--- AIM OF THE EXERCISE ---
From the listing below, copy out every line where the word "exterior" appears.

--- AVAILABLE DATA ---
────────────────────────────────────────

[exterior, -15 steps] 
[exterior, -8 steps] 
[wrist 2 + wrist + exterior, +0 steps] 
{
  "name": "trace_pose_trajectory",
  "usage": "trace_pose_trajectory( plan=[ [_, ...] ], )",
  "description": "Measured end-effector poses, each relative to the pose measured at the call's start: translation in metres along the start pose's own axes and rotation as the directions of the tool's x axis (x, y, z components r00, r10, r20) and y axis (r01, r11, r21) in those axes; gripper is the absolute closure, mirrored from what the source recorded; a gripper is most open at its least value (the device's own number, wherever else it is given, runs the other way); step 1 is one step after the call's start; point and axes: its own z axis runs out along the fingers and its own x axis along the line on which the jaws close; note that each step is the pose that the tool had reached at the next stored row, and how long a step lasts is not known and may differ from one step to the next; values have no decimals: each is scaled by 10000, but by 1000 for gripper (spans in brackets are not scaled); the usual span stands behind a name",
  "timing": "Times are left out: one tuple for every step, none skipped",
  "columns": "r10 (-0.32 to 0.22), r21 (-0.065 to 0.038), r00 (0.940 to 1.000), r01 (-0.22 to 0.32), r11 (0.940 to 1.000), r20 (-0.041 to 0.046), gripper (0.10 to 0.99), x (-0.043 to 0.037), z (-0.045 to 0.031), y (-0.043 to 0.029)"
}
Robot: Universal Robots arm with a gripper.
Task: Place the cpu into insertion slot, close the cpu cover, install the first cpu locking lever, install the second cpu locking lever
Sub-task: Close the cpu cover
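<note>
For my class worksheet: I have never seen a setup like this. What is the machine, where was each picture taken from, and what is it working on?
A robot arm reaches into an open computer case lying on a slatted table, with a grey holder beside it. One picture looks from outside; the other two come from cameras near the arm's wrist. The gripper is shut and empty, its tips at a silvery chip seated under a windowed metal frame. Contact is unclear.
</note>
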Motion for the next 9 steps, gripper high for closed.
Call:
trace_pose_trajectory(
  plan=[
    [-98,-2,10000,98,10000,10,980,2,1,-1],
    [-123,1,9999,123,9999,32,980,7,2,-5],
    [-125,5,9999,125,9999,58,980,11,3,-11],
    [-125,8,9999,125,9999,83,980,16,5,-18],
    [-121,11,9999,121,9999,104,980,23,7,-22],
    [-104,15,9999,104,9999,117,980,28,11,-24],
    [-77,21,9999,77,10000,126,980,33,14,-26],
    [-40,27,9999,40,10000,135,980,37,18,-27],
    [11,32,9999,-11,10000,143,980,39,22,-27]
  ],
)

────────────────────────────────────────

--- PROBLEM SOLUTION ---
[exterior, -15 steps] 
[exterior, -8 steps] 
[wrist 2 + wrist + exterior, +0 steps] 

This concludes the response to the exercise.